■ YOUR GOAL ■
Exactly the lines below from the line with "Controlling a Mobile" through the line with "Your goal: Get" must make up the answer, both ends included and pictures left out.

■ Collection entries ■
= = = = = = =
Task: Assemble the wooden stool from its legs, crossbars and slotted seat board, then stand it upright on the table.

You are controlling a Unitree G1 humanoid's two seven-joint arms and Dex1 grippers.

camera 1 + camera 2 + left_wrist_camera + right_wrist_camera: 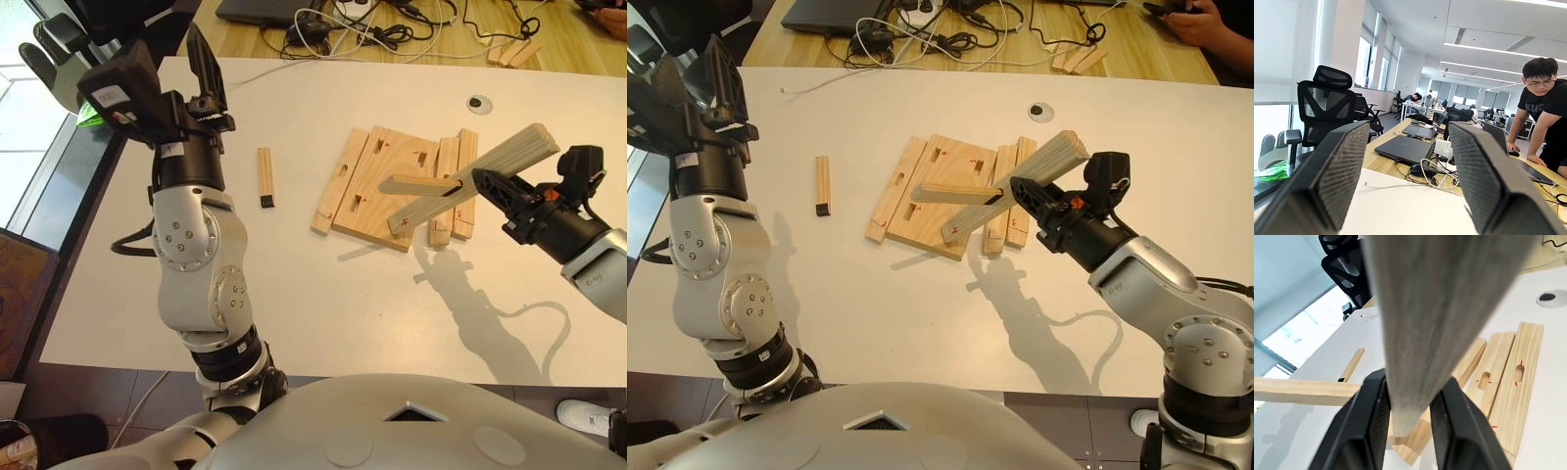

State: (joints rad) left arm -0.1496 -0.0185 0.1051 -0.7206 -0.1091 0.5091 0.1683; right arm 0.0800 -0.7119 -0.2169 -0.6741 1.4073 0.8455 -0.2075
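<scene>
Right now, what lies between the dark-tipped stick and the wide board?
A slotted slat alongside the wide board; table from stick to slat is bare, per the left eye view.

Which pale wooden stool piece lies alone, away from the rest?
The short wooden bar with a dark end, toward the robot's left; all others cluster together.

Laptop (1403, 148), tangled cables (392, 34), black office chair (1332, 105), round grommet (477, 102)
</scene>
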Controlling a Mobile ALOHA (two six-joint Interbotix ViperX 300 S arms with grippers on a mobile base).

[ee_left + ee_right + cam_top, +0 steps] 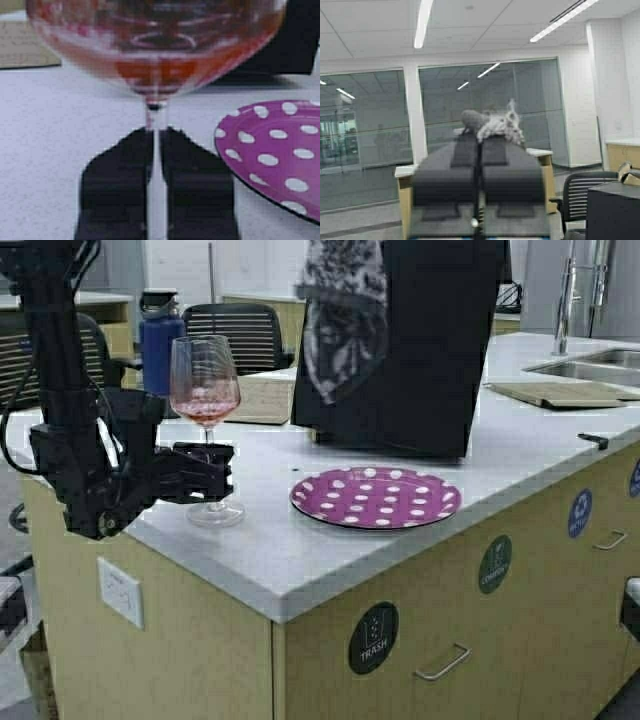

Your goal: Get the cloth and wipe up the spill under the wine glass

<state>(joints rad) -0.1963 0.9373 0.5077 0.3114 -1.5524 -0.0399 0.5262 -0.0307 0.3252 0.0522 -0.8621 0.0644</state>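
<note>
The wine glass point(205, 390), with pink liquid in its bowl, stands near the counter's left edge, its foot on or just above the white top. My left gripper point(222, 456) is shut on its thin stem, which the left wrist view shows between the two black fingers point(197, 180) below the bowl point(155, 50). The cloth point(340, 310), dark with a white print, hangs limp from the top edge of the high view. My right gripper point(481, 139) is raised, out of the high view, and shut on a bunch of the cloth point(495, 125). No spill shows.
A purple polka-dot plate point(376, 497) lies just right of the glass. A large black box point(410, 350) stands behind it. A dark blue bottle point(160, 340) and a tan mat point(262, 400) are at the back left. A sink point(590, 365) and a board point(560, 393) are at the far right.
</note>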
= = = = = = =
■ ANSWER BOX ■
Controlling a Mobile ALOHA (two six-joint Interbotix ViperX 300 S arms with grippers on a mobile base).

[ee_left + ee_right + cam_top, +0 steps] 

Your goal: Get the cloth and wipe up the spill under the wine glass

Now the output is complete.